When you have a 0 cell in the matrix, it is certain that this cell or any of its edge-neighbors needs to be tapped. So it makes sense to select one (only) of the zeroes and consider the 5 taps (at most) as "next" moves.
Here is an implementation in Python with some comments to explain details:
# Import HeapQ as priority queue implementation
from heapq import heappush, heappop
# Define conversion functions between matrix and bitmap representations
def matrix_to_int(matrix):
n = len(matrix)
# Foresee an extra column:
width = n + 1
result = 0
# board mask represents the bits that are not in the extra column
boardmask = 0
rowmask = (1 << n) - 1 # A mask with n times a 1-bit
for row in matrix:
# Add an extra bit after each row: a boundary
result = result * 2
boardmask = (boardmask << width) + rowmask
for bit in row:
# Store the opposite bit (0 <--> 1)
result = result * 2 + (1-bit)
return boardmask, result
def int_to_matrix(n, pattern):
width = n + 1
bit = (1 << (width * n - 2))
matrix = []
for _ in range(n):
row = []
for _ in range(n):
row.append(int(pattern & bit > 0))
bit >>= 1
bit >>= 1 # Skip boundary bit
matrix.append(row)
return matrix
def solve(matrix):
n = len(matrix)
width = n + 1
# Define a bit pattern of a cross shape (+), having 5 1-bits:
crosspattern = 2 | (7 << width) | (2 << (width*2))
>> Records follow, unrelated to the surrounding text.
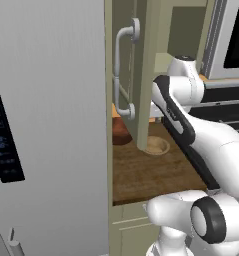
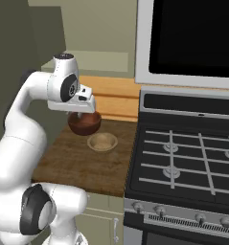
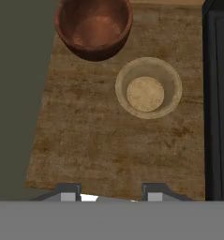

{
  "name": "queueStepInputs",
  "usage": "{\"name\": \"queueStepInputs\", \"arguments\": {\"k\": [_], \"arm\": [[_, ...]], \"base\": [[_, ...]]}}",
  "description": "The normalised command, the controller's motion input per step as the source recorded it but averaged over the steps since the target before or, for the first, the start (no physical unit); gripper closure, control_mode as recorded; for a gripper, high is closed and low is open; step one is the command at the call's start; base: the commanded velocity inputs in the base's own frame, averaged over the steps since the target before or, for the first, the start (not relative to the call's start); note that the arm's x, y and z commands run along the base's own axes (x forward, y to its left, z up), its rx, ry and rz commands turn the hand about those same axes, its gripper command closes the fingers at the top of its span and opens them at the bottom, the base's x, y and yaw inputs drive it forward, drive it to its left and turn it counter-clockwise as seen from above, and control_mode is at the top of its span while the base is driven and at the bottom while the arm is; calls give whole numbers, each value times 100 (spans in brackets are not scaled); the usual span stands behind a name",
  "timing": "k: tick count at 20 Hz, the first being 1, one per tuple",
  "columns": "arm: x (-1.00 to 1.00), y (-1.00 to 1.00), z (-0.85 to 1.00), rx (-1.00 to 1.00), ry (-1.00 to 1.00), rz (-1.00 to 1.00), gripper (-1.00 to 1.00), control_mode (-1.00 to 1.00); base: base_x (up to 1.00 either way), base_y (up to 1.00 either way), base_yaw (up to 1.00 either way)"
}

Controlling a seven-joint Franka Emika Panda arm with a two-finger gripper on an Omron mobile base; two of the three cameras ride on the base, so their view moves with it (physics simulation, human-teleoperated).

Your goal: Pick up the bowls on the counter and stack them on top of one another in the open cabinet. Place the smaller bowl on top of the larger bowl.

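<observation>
The larger bowl (image 3: 94,28), dark reddish-brown, sits on the wood counter (image 3: 94,140) near its back. Just beside it toward the stove lies the smaller bowl (image 3: 148,87), light tan and shallow. Both stand upright and apart. My gripper (image 3: 111,194) hangs above the counter, open, with nothing between its fingers. In the right base view the hand hovers over the larger bowl (image 2: 85,124), with the smaller bowl (image 2: 102,142) in front of it. The open cabinet's door (image 1: 143,75) with its white bar handle (image 1: 122,75) hides part of the larger bowl (image 1: 120,134); the smaller bowl (image 1: 157,145) shows past it.
A black stove (image 2: 183,158) borders the counter on the right, with a microwave (image 2: 188,38) above it. The grey fridge (image 1: 46,125) stands at the left. The cabinet door hangs over the counter's left side. Bare wood lies in front of the bowls.
</observation>
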Motion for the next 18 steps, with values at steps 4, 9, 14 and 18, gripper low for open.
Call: {"name": "queueStepInputs", "arguments": {"k": [4, 9, 14, 18], "arm": [[-54, 0, -5, 0, -5, 0, -100, -100], [-99, -20, -4, 2, -6, -5, -100, -100], [-54, -44, -28, 22, -3, -21, -100, -100], [-10, -27, -34, 23, -5, -19, -100, -100]], "base": [[0, 0, 0], [0, 0, 0], [0, 0, 0], [0, 0, 0]]}}
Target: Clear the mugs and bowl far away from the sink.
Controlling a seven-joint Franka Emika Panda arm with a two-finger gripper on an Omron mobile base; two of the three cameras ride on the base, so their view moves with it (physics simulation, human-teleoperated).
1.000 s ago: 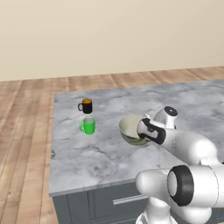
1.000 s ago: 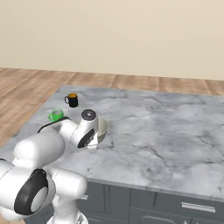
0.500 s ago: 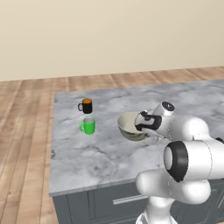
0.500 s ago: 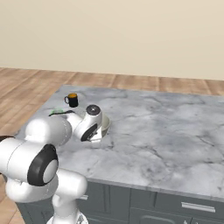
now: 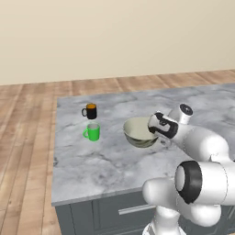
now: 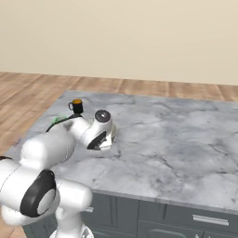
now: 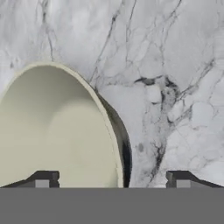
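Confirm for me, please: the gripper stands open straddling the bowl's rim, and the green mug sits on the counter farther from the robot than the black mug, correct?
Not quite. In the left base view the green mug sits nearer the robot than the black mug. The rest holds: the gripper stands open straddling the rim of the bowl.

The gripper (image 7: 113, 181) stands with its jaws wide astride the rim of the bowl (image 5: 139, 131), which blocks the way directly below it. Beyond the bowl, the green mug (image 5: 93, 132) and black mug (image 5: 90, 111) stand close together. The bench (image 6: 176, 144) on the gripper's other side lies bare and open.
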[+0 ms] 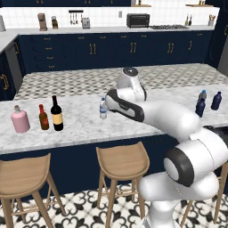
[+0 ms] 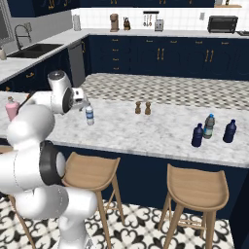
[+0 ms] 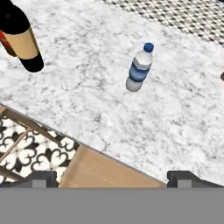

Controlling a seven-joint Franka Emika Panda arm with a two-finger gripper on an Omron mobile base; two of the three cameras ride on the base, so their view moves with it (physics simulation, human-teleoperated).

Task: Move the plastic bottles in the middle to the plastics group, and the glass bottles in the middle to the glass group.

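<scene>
Reading leftward to rightward from the clear water bottle (image 1: pixel 103 108): the wine bottle (image 1: pixel 56 113) stands left, already beside the pink jug (image 1: pixel 20 119) and brown bottle (image 1: pixel 43 117); three plastics (image 1: pixel 201 104) cluster far right. The gripper (image 3: pixel 112 177) hovers apart, empty, above the water bottle, which remains unsorted.

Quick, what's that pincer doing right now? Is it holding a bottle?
Pincer: open, holding nothing; its two tips sit wide apart, with the clear bottle standing free on the counter ahead.
</scene>
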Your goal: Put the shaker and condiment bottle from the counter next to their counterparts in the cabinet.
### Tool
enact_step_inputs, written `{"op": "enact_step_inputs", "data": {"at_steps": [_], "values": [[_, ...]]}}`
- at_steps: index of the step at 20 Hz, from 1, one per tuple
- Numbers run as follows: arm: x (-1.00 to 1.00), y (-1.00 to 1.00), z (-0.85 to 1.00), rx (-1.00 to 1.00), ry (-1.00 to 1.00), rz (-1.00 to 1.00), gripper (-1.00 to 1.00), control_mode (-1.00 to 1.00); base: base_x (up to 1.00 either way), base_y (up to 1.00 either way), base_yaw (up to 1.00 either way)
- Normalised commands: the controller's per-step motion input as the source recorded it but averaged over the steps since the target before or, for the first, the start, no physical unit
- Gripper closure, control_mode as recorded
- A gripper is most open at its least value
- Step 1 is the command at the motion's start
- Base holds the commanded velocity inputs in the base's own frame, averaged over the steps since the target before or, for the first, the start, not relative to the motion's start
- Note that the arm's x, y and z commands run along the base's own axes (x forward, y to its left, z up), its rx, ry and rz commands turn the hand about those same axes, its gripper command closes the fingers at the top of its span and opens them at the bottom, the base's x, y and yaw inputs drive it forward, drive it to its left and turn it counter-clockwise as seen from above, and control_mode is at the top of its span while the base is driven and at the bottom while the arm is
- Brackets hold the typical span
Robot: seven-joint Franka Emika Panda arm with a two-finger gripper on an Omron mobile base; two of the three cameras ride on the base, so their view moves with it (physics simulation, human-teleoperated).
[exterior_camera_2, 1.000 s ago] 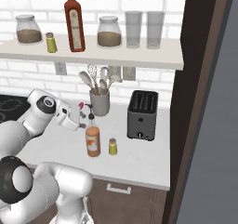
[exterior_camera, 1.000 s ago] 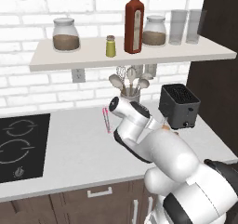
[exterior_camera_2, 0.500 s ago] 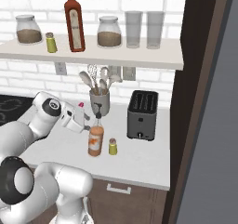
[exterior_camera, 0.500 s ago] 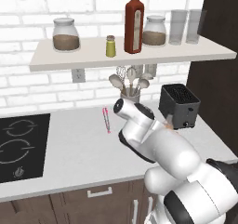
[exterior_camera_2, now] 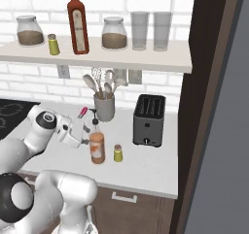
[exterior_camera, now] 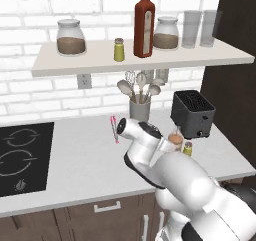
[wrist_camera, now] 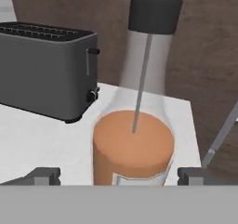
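The condiment bottle point(wrist_camera: 134, 146), clear with orange-brown sauce and a dark pour spout, stands upright on the counter close in front of the hand camera. My gripper point(wrist_camera: 118, 176) is open, with a fingertip point(wrist_camera: 44, 175) on each side of the bottle's lower body and a gap to the glass. In the right base view the gripper point(exterior_camera_2: 87, 137) reaches the bottle point(exterior_camera_2: 97, 148) from the left. The small yellow-green shaker point(exterior_camera_2: 118, 153) stands just right of the bottle, also seen beside the toaster point(exterior_camera: 187, 148). On the cabinet shelf point(exterior_camera_2: 121, 58) stand the counterparts: the red bottle point(exterior_camera_2: 78, 24) and the twin shaker point(exterior_camera_2: 53, 44).
A dark toaster point(exterior_camera_2: 149, 126) stands behind and right of the bottle. A grey utensil holder point(exterior_camera_2: 104, 107) stands at the wall, with a pink tool point(exterior_camera: 115, 129) lying near it. Two jars point(exterior_camera: 70, 36) and two glasses point(exterior_camera: 192, 29) share the shelf. A cooktop point(exterior_camera: 20, 155) lies at left.
My arm has reached to the right, bringing the open gripper up around the condiment bottle. The bottle and shaker have not moved.
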Motion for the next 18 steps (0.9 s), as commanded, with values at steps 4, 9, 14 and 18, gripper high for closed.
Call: {"op": "enact_step_inputs", "data": {"at_steps": [4,9,14,18], "values": [[-0.78,-0.07,0.0,0.0,-0.16,0.0,-1.0,-1.0,0.0,0.0,0.0],[-0.56,-0.12,0.01,0.0,-0.13,0.0,-1.0,-1.0,0.0,0.0,0.0],[-0.14,-0.08,0.0,0.0,-0.06,0.0,-1.0,-1.0,0.0,0.0,0.0],[0.01,-0.01,0.0,0.0,-0.01,0.01,-1.0,-1.0,0.0,0.0,0.0]]}}
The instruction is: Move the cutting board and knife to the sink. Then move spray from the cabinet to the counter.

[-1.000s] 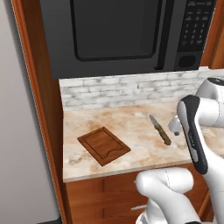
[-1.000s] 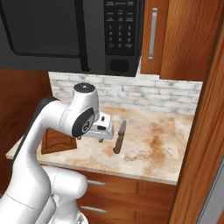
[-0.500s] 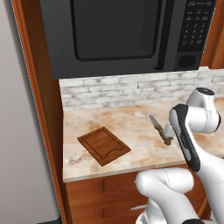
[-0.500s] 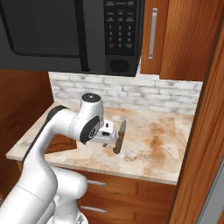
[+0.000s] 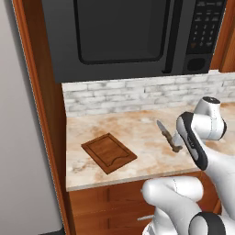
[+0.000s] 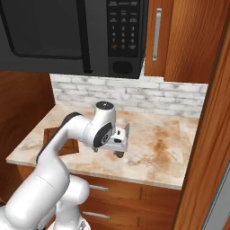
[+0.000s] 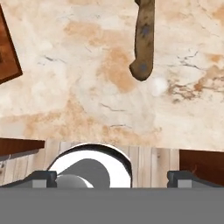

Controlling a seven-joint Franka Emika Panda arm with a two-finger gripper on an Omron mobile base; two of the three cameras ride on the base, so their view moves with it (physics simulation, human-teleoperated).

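Observation:
The knife lies on the counter, blade pointing toward the back wall. Its brown handle shows at the top of the hand view. My gripper hovers low over the counter just short of the handle's end; it is open, with fingertips wide apart and nothing between them. In the right base view the gripper covers the handle beside the blade. The dark brown cutting board rests to the left. The cabinet has its door closed. The sink and spray are out of view.
A black microwave hangs above the counter, over a grey brick backsplash. A tall wooden side panel bounds the counter on the left. The counter's front edge runs under my hand, with drawers below.
My arm has bent down and lowered the hand toward the counter, close over the knife's handle. The knife and the cutting board have stayed where they were.

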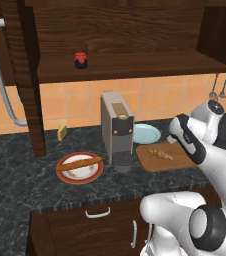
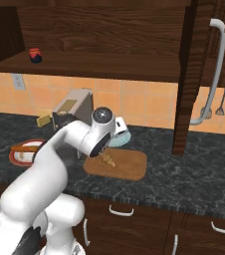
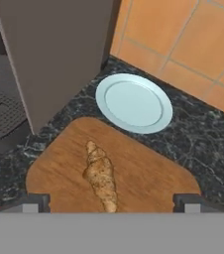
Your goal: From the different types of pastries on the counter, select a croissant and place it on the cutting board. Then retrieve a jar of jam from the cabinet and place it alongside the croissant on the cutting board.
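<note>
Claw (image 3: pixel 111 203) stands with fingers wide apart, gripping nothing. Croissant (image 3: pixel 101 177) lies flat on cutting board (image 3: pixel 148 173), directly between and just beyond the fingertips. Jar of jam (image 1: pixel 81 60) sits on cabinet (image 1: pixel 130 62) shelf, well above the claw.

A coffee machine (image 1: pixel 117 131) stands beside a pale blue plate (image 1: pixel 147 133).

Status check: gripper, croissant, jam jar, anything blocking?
Gripper open above the board. Croissant lying free on cutting board. Jam jar on cabinet shelf. Coffee machine stands beside the board.
</note>
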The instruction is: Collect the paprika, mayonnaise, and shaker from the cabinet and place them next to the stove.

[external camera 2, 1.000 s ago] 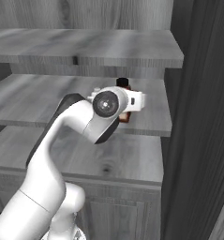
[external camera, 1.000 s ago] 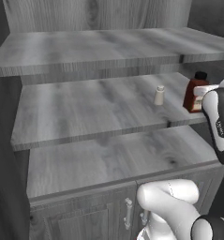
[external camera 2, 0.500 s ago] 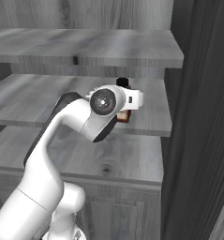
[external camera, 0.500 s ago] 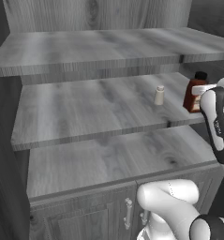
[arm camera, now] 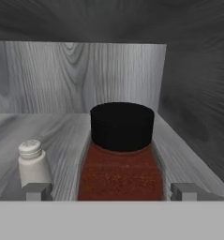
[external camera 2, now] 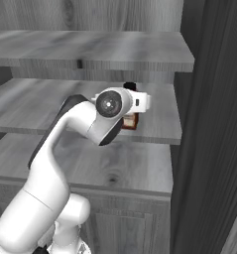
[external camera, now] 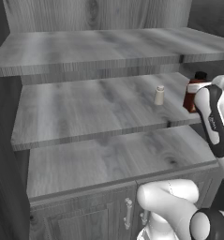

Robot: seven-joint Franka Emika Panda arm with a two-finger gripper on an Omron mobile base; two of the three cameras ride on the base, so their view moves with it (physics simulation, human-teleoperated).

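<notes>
The fingers [arm camera: 37, 191] stand spread wide, one tip on each side of the paprika [arm camera: 121, 159], with a clear gap on both sides; nothing is gripped. The gripper [arm camera: 111, 191] points into the cabinet [external camera: 99, 47] at the bottle's level.

Step in hand: the reach for the paprika, first of the three items. In the hand view the bottle sits centred between the tips, black cap upright.

Next move, as a judgement: advance slightly if needed so the pads cover the bottle's body, close on it, lift clear of the shelf, then withdraw without brushing the shaker [external camera: 159, 95].

Contents of the cabinet:
- Middle shelf, right end: the paprika, near the right wall.
- Middle shelf, left of the paprika: the shaker, upright, apart from the bottle.
- Top and bottom shelves: nothing visible on them.
- Mayonnaise: possibly hidden behind the arm; this cannot be confirmed.
</notes>
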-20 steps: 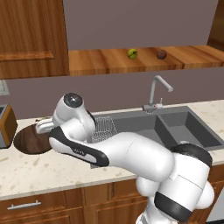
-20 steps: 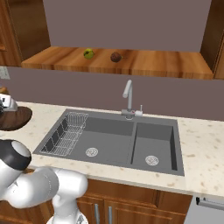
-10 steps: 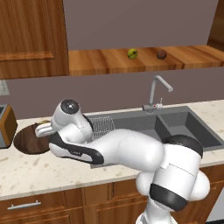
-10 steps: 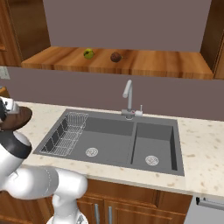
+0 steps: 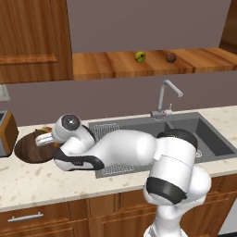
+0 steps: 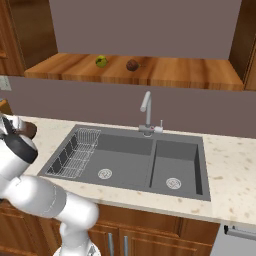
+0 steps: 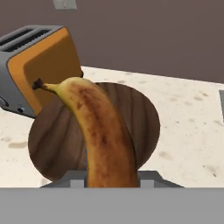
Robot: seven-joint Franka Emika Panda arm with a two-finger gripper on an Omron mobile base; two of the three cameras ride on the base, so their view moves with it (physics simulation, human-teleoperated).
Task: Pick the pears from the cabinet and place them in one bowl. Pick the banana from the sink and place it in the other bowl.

# This cross has it center location at (1, 1) instead of (0, 0),
# so define a shift
crossshift = width + 1
# Convert the input to a single integer (bit pattern) where
# 1 and 0 are swapped, so we now look to clear(!) this pattern
boardmask, pattern = matrix_to_int(matrix)
availabletaps = boardmask
# The admissible heuristic is the number of 1 bits (that we want as 0)
distance = pattern.bit_count()
# Each heap entry will have 4 elements:
# - estimated total cost
# - realised cost (by previous taps),
# - the current state of the matrix (as a bit pattern)
# - the set of positions that can be tapped (as a bit pattern)
heap = [(distance, 0, pattern, availabletaps)]
while heap:
allcost, pastcost, pattern, availabletaps = heappop(heap)
if pattern == 0: # solved!
return int_to_matrix(n, availabletaps ^ boardmask)
# Foresee the cost of the next tap:
# Use a cost of 5 to make sure the heuristic is admissible.
pastcost += 5
# Get the first 1 bit in the pattern
firstbit = pattern & -pattern
# Get the taps that will set this firstbit to 0
for dir in -width, -1, 0, 1, width:
tapbit = firstbit << dir if dir >= 0 else firstbit >> -dir
if tapbit & availabletaps == 0:
continue # Cannot/shouldn't tap here
# Tap at tapbit: move the cross pattern to this bit
crossbits = (tapbit * crosspattern) >> crossshift
# ... and apply it to the board, discarding the bits outside it
nextpattern = (pattern ^ crossbits) & boardmask
# Heuristic for future cost: number of 1 bits in the pattern
distance = nextpattern.bit_count()
heappush(heap, (pastcost + distance, pastcost,
nextpattern, availabletaps - tapbit))
Here is an example run on a 10x10 matrix:
matrix = matrix = [
[1, 0, 0, 0, 0, 1, 0, 1, 1, 1],
[1, 0, 0, 1, 1, 1, 0, 0, 1, 1],
[0, 1, 0, 0, 1, 0, 1, 1, 0, 0],
[0, 1, 1, 0, 0, 0, 1, 0, 1, 1],
[1, 1, 1, 1, 0, 0, 1, 1, 0, 0],
[1, 0, 0, 0, 1, 0, 1, 0, 1, 1],
[0, 0, 0, 0, 0, 0, 1, 0, 0, 1],
[1, 0, 1, 0, 1, 1, 1, 0, 1, 0],
[1, 0, 0, 0, 1, 0, 0, 1, 1, 0],
[0, 0, 0, 0, 1, 0, 1, 0, 0, 1]
]
taps = solve(matrix)
The taps
matrix will represent the cells that need to be tapped (in any order):
[
[0, 0, 0, 1, 0, 0, 0, 0, 0, 0],
[0, 1, 0, 0, 0, 0, 1, 0, 0, 0],
[1, 0, 0, 1, 0, 1, 0, 0, 0, 0],
[0, 0, 0, 0, 0, 0, 0, 0, 1, 1],
[0, 0, 0, 0, 1, 0, 0, 0, 0, 0],
[0, 0, 0, 1, 0, 0, 0, 0, 0, 0],
[0, 1, 0, 0, 0, 1, 0, 1, 0, 0],
[0, 0, 0, 0, 0, 0, 0, 0, 0, 0],
[0, 0, 0, 1, 0, 1, 0, 0, 0, 1],
[0, 1, 0, 0, 0, 0, 0, 0, 1, 0]
]
As the heuristic function is admissible, the returned solution is guaranteed to represent the minimum of taps needed.